TUNIS: Le président tunisien Kais Saied, doté des pleins pouvoirs depuis l'été 2021, a dénoncé des "actes prémédités" visant à "attiser les tensions" pour expliquer les coupures d'eau et d'électricité qui rythment le quotidien des Tunisiens depuis le début de l'été.

Tout juillet, puis de nouveau en cette fin août, des températures caniculaires frôlant les 50 degrés ont fait grimper la consommation d'électricité et d'eau, deux services publics.
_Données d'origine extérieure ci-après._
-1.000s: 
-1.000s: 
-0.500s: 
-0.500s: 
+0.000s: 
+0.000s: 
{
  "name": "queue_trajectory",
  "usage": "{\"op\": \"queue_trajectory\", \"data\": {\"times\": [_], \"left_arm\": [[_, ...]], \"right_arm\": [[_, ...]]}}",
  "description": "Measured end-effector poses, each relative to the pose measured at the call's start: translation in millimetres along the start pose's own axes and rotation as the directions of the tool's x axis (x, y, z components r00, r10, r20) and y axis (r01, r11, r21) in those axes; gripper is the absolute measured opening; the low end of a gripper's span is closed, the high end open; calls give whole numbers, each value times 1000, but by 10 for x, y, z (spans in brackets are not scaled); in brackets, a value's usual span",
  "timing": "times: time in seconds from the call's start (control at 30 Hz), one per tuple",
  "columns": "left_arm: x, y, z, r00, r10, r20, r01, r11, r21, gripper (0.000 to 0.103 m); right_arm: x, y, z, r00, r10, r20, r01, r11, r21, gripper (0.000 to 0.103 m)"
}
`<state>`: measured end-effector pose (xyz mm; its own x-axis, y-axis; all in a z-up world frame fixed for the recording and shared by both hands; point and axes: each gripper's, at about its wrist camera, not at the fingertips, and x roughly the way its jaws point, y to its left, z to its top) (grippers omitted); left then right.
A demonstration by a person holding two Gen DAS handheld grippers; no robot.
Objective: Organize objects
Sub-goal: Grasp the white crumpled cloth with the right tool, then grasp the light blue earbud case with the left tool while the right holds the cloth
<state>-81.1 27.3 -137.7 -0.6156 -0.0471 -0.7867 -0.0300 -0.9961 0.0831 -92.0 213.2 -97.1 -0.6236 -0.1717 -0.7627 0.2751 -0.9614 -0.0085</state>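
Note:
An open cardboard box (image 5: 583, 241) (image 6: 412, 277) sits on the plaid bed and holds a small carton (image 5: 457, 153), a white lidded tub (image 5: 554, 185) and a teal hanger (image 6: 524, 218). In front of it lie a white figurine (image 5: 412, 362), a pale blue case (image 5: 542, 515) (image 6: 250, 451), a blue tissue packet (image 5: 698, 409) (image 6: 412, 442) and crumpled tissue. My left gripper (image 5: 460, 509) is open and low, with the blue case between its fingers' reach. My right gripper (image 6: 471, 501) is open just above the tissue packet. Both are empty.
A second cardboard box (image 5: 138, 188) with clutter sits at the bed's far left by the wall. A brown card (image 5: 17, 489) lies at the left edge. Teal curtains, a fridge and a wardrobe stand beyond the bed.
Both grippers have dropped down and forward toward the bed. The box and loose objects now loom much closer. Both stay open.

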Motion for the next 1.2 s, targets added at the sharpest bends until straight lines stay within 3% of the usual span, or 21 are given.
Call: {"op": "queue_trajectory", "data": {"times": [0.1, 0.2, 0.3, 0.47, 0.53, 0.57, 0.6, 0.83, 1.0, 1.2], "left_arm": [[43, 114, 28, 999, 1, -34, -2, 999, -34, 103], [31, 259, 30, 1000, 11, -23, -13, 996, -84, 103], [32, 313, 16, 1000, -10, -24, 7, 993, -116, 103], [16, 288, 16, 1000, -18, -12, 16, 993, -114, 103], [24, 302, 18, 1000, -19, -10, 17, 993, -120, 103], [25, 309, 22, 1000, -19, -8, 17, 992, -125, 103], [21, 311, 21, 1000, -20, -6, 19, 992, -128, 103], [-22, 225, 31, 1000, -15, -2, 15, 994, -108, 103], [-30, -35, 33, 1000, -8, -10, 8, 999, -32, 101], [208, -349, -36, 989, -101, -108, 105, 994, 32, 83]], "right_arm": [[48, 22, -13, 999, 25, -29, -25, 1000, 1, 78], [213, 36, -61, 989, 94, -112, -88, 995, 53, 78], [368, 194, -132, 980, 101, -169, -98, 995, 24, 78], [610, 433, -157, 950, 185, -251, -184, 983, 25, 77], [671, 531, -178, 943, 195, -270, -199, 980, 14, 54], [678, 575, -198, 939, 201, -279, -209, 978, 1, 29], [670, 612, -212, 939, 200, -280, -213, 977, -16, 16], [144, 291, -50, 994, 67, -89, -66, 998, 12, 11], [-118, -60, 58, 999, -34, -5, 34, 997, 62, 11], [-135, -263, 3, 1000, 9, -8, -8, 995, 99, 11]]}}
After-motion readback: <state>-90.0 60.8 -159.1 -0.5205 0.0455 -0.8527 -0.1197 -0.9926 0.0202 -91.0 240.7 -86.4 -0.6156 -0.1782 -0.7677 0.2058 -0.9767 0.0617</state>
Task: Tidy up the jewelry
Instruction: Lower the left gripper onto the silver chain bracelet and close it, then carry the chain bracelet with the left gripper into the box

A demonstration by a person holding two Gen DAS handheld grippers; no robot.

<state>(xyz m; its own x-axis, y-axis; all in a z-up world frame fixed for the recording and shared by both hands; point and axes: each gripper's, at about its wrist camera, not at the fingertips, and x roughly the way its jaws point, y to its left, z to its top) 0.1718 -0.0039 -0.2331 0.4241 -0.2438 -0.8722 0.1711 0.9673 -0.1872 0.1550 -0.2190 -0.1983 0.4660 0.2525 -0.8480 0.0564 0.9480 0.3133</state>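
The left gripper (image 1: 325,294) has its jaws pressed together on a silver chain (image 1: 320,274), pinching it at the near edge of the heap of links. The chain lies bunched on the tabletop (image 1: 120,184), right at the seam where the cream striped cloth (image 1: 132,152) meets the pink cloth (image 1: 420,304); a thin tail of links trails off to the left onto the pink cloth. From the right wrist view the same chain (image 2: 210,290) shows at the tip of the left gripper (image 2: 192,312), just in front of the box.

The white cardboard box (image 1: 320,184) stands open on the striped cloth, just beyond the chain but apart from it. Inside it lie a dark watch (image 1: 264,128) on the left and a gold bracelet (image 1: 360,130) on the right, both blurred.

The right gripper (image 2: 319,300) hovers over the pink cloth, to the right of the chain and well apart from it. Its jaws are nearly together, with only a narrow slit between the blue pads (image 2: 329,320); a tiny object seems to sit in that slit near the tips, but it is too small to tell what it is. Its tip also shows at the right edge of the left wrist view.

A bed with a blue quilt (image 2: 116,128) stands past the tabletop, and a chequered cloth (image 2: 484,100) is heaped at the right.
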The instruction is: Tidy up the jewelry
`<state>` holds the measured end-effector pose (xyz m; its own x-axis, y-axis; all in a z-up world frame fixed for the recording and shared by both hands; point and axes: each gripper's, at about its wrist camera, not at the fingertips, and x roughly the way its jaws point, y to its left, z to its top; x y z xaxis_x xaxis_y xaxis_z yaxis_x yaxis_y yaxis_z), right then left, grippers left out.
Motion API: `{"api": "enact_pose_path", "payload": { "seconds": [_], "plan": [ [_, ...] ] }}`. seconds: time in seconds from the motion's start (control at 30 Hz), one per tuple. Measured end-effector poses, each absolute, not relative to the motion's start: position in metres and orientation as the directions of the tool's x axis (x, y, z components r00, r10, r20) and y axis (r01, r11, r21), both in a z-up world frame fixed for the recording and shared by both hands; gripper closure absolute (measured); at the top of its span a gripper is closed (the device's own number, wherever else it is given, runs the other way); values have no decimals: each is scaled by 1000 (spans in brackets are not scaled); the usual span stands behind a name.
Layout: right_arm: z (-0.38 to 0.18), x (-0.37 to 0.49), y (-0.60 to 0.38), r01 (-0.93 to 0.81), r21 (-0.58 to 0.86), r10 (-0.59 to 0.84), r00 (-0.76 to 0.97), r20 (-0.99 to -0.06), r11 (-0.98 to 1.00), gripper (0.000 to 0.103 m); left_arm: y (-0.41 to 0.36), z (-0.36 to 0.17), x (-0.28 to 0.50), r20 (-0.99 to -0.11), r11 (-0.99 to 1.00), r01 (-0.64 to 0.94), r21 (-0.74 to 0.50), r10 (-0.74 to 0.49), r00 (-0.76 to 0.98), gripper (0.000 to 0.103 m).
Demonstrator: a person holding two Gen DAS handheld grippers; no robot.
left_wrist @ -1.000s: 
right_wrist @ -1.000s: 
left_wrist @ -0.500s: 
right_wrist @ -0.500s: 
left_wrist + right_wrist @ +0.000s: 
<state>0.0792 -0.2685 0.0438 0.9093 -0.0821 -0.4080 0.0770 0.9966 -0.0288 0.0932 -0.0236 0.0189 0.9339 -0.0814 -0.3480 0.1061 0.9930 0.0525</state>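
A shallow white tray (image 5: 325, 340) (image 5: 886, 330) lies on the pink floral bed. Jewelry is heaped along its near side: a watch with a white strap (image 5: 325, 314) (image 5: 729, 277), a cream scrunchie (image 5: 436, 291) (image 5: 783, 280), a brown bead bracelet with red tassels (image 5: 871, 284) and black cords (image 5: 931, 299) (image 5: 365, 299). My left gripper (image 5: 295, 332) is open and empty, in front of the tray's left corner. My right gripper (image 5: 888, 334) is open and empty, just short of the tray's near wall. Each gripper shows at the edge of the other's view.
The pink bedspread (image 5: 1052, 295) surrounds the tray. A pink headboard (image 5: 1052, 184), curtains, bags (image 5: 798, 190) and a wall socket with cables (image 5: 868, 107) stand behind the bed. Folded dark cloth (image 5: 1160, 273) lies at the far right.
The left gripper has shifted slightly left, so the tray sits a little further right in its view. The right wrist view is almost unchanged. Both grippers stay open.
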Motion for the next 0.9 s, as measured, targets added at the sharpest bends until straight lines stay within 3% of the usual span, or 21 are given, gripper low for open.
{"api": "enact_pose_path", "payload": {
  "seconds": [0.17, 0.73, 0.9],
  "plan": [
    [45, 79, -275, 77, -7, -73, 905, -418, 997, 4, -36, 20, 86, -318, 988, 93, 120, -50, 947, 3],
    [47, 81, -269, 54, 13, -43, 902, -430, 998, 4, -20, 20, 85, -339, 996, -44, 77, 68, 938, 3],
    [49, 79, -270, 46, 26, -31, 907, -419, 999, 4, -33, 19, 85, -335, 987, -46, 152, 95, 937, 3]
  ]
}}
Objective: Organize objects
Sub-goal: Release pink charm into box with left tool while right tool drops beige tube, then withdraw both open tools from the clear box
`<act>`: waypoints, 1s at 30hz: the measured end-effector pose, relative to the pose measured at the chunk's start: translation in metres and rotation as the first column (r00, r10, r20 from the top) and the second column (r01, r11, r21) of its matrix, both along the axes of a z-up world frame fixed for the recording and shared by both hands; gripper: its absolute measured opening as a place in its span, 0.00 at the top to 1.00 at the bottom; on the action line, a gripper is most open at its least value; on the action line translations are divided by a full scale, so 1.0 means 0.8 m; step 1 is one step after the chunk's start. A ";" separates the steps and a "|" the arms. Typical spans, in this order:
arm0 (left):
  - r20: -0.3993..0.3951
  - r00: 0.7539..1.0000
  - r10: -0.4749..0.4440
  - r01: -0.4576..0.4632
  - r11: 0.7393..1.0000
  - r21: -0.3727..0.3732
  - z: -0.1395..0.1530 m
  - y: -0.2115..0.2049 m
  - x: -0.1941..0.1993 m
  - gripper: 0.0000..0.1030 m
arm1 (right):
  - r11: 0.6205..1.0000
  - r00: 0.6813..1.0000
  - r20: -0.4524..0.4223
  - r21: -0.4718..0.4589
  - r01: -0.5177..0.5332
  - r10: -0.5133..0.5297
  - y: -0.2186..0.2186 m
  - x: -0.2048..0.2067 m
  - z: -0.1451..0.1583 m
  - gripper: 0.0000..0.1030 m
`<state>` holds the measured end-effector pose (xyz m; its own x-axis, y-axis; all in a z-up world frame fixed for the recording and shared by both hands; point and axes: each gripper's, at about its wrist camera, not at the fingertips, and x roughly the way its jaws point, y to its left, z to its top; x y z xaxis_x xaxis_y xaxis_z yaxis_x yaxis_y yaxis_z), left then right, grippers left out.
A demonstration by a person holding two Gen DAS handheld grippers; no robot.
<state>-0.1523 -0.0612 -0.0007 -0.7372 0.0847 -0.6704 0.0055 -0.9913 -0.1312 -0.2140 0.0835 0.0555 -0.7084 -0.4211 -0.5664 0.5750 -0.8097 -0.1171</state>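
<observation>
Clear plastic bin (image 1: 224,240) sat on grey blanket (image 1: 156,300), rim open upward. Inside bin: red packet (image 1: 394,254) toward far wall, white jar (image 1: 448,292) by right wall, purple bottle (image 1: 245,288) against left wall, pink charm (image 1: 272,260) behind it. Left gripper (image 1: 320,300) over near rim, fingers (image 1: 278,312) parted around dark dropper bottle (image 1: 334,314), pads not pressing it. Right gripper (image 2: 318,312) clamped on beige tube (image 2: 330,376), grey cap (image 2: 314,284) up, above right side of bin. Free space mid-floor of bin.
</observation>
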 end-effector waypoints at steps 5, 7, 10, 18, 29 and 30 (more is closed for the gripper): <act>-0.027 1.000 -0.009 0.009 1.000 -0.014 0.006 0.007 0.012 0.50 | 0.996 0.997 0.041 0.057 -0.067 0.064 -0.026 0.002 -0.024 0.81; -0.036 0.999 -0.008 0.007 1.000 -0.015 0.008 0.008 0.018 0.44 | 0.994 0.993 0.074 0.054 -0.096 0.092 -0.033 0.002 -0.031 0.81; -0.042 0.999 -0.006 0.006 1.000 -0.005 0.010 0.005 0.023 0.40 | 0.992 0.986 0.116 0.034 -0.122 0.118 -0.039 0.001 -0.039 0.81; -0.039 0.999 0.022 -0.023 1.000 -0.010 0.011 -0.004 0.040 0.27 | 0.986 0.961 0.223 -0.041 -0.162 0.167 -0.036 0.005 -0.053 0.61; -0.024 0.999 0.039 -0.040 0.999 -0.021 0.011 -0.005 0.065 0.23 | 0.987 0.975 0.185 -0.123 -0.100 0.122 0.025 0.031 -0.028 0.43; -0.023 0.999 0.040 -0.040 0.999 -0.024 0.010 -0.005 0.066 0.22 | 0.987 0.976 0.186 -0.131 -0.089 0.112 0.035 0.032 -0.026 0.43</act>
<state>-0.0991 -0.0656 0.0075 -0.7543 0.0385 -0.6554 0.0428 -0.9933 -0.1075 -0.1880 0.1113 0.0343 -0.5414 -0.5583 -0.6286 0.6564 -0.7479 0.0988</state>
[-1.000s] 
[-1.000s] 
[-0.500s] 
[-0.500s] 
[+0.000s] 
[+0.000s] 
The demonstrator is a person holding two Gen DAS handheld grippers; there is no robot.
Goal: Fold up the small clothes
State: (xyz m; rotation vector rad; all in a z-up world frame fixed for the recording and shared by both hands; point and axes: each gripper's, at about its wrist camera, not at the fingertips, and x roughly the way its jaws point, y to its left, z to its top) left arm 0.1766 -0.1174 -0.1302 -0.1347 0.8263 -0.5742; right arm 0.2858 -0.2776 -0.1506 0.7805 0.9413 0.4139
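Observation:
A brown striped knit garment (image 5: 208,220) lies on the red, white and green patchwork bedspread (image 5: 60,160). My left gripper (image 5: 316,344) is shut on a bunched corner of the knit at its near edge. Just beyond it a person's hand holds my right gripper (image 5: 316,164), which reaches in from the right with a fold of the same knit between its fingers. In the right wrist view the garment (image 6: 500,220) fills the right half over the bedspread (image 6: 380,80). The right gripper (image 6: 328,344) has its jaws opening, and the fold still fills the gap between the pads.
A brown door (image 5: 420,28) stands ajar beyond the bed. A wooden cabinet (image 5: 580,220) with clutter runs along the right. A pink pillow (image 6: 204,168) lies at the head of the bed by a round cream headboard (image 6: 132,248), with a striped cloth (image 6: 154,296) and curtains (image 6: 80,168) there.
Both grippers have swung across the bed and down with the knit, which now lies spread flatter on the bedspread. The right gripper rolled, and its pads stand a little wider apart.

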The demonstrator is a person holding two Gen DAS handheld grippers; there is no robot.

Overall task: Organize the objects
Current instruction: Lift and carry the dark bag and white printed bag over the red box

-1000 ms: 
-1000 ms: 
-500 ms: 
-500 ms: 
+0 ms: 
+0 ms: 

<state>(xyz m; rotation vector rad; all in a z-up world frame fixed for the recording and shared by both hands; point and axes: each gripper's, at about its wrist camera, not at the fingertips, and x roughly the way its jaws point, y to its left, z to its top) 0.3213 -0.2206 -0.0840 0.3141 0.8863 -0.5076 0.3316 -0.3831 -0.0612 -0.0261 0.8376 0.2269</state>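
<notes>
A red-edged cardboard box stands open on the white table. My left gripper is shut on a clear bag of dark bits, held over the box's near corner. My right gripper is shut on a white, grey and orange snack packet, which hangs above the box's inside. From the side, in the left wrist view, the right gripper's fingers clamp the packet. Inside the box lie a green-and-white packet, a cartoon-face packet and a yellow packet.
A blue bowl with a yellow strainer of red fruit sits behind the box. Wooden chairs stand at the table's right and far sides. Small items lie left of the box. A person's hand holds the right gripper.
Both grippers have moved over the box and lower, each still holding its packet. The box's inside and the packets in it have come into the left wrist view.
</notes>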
Dans un communiqué publié dans la nuit de mercredi à jeudi, M. Saied a assuré que les longues coupures, qui peuvent dépasser les dix heures d'affilée, y compris à Tunis, "ne sont pas de simples événements passagers ni des cas isolés".

M. Saied s'est exprimé après une réunion avec sa cheffe de gouvernement, les ministres concernés et les dirigeants des deux entreprises publiques, Steg (électricité) et Sonède (eau).

Dans son communiqué, M. Saied, coutumier des déclarations à caractère complotiste, affirme que "les enquêtes ont démontré" que les coupures "dans plusieurs zones ne résultaient pas de pannes ordinaires".

Selon lui, il s'agit "d'actes prémédités visant à enflammer la situation par tous les moyens, à répandre mensonges et rumeurs afin de semer la confusion" et à "maltraiter les citoyens jusque dans les services les plus élémentaires".

Comme en juillet, la Steg a recommencé à publier des avis de "délestages", destinés à soulager son réseau sous forte tension, en listant les villes concernées ainsi que les quartiers de Tunis, une agglomération d'environ trois millions d'habitants sur 12 millions.

Les Tunisiens subissent aussi de fréquentes coupures d'eau, car une bonne partie de l'approvisionnement en eau courante nécessite un pompage.

La production de bouteilles d'eau minérale, dont les Tunisiens sont de gros consommateurs, a en outre été perturbée par ces coupures d'électricité et une pénurie de bouteilles en plastique. Dans les supermarchés, l'eau est rationnée à un pack de six par personne et est devenue introuvable dans les épiceries.

"Les ennemis de la patrie et ceux qui les soutiennent sont désormais démasqués aux yeux du peuple tunisien", a poursuivi M. Saied, prévoyant "un échec" pour ces "tentatives de provocation" et "ces plans criminels, d'où qu'ils viennent" tant que le pays restera "soudé".

En juillet 2021, M. Saied avait limogé son Premier ministre et gelé le Parlement, réduit depuis à un rôle de chambre d'enregistrement.

Plusieurs ONG tunisiennes et étrangères, dont Human Rights Watch et Amnesty International, l'ont accusé de dérive autoritaire à travers une restriction des droits et libertés et l'emprisonnement des principaux leaders de l'opposition, de dizaines de journalistes, avocats et militants.